### Your assignment
When you reach the line with "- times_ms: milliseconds" in the data below, begin printing lines exactly, and stop once the line with "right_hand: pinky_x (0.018" has been printed.

(Excerpts from a dataset)
>>>

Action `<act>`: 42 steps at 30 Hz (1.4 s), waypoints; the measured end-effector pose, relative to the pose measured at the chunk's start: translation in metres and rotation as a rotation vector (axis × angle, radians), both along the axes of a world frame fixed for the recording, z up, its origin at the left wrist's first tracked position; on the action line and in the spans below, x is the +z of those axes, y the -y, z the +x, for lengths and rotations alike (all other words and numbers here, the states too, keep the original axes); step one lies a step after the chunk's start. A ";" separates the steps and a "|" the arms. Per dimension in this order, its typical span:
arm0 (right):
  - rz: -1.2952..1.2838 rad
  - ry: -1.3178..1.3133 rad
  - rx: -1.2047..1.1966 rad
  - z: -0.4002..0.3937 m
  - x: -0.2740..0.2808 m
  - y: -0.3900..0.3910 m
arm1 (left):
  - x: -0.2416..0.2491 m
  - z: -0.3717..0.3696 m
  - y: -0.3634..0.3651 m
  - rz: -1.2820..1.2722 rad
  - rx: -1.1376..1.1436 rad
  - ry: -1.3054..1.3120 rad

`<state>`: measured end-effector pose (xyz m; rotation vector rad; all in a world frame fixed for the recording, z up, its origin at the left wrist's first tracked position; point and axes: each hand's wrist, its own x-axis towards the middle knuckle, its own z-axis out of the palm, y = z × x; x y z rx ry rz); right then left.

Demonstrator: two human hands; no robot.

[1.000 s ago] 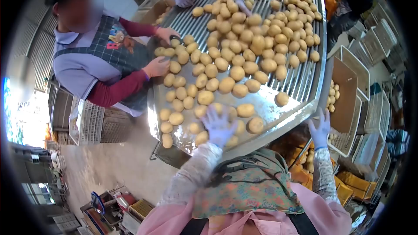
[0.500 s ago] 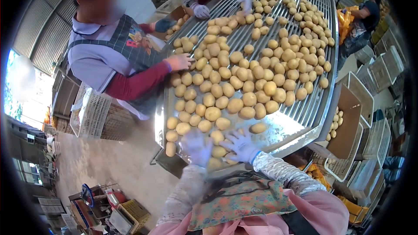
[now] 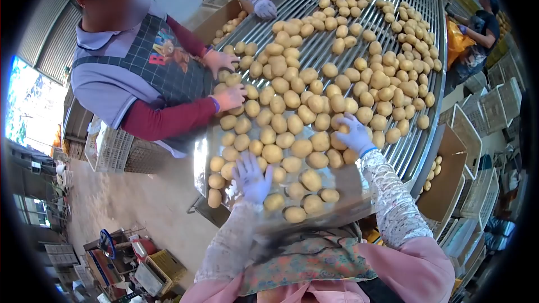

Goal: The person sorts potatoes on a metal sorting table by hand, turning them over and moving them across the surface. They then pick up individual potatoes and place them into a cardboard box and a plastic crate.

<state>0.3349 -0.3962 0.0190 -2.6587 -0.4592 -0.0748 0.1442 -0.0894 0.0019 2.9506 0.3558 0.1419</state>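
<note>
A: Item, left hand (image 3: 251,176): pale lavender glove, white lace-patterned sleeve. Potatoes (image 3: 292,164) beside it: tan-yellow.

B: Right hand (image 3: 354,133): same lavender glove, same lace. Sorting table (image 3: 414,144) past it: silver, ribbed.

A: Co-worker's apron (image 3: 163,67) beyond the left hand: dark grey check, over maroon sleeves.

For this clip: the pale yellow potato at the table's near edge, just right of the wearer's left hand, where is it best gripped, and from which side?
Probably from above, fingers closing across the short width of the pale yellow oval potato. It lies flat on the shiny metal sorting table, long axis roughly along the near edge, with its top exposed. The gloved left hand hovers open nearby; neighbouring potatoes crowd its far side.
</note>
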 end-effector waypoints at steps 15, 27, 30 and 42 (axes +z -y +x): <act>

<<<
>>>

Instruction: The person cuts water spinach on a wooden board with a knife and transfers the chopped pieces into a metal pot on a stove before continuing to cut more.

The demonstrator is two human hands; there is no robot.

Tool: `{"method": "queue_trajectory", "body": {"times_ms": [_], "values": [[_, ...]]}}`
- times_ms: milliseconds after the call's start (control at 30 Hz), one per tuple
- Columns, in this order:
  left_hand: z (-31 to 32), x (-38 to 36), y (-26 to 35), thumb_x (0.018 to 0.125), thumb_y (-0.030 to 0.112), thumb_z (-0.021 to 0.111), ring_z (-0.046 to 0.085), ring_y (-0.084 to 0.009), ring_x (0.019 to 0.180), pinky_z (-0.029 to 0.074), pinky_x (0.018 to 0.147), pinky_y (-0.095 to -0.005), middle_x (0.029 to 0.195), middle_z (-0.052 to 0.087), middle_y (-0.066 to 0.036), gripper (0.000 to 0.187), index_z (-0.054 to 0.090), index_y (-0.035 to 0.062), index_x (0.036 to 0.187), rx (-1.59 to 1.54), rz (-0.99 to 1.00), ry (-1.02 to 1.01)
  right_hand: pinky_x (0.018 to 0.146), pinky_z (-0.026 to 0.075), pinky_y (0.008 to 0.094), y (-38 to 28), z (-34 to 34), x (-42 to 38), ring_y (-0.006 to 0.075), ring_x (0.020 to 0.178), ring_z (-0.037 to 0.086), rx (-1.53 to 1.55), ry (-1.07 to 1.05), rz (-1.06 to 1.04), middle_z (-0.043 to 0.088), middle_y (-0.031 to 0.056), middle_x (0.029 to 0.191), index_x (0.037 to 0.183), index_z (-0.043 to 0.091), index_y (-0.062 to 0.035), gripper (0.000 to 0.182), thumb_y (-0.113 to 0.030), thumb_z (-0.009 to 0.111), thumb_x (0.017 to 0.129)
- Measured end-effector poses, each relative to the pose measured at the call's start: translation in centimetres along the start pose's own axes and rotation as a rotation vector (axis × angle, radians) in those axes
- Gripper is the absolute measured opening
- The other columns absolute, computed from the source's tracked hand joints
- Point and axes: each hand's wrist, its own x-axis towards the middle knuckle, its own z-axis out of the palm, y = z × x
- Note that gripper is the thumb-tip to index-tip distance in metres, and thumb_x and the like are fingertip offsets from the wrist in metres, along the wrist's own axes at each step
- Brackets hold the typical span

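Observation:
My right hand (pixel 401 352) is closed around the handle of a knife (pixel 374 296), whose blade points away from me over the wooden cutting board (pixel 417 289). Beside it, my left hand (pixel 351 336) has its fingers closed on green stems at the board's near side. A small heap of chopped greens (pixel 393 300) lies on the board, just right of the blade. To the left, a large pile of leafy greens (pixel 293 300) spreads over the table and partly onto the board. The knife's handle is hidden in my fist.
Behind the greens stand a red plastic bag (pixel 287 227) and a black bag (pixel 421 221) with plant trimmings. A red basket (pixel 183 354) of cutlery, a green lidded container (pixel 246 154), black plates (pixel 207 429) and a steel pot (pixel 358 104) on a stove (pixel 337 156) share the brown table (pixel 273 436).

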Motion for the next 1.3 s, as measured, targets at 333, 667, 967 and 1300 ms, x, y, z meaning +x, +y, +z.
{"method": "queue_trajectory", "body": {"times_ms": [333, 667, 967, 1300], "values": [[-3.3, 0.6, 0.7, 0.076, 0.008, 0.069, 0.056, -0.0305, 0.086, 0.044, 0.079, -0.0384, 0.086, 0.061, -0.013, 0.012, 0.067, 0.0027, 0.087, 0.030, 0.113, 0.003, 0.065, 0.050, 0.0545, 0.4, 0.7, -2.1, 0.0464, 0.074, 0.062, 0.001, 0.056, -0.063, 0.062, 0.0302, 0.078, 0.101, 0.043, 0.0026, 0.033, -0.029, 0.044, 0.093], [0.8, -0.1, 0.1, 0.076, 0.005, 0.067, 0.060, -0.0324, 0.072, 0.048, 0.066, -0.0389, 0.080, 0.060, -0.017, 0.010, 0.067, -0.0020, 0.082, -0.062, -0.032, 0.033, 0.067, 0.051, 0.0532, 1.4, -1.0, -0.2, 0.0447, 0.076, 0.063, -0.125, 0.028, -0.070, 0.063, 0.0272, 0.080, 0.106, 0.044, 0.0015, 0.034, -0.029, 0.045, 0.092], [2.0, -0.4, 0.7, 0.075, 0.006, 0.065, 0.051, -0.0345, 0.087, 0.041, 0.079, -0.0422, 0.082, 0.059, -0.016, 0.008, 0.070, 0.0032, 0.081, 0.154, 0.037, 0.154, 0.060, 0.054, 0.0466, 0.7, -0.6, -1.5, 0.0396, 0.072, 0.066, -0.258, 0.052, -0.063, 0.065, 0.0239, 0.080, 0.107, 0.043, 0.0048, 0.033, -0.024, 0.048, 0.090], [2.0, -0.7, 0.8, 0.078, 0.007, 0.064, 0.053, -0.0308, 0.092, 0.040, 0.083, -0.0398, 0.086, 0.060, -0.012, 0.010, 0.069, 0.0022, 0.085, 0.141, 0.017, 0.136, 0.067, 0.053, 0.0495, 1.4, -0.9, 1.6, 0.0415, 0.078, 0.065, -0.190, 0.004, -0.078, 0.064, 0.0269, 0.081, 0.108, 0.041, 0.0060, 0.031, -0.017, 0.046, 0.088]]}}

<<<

### Answer to this problem
- times_ms: milliseconds after the call's start (control at 30 Hz), one per tuple
- Columns, in this order:
  left_hand: z (-31 to 32), x (-38 to 36), y (-26 to 35), thumb_x (0.018 to 0.125), thumb_y (-0.030 to 0.112), thumb_z (-0.021 to 0.111), ring_z (-0.046 to 0.085), ring_y (-0.084 to 0.009), ring_x (0.019 to 0.180), pinky_z (-0.029 to 0.074), pinky_x (0.018 to 0.147), pinky_y (-0.095 to -0.005), middle_x (0.029 to 0.195), middle_z (-0.052 to 0.087), middle_y (-0.066 to 0.036), gripper (0.000 to 0.187), index_z (-0.054 to 0.090), index_y (-0.035 to 0.062), index_x (0.036 to 0.187), rx (-1.59 to 1.54), rz (-0.99 to 1.00), ry (-1.02 to 1.01)
  right_hand: pinky_x (0.018 to 0.146), pinky_z (-0.026 to 0.075), pinky_y (0.008 to 0.094), y (-38 to 28), z (-34 to 34), x (-42 to 38), ring_y (-0.006 to 0.075), ring_x (0.020 to 0.178), ring_z (-0.037 to 0.086), rx (-1.53 to 1.55), ry (-1.07 to 1.05), rz (-1.06 to 1.04), middle_z (-0.043 to 0.088), middle_y (-0.031 to 0.056), middle_x (0.029 to 0.191), index_x (0.037 to 0.183), index_z (-0.043 to 0.091), index_y (-0.062 to 0.035), gripper (0.000 to 0.182), thumb_y (-0.113 to 0.030), thumb_z (-0.009 to 0.111), thumb_x (0.017 to 0.129)

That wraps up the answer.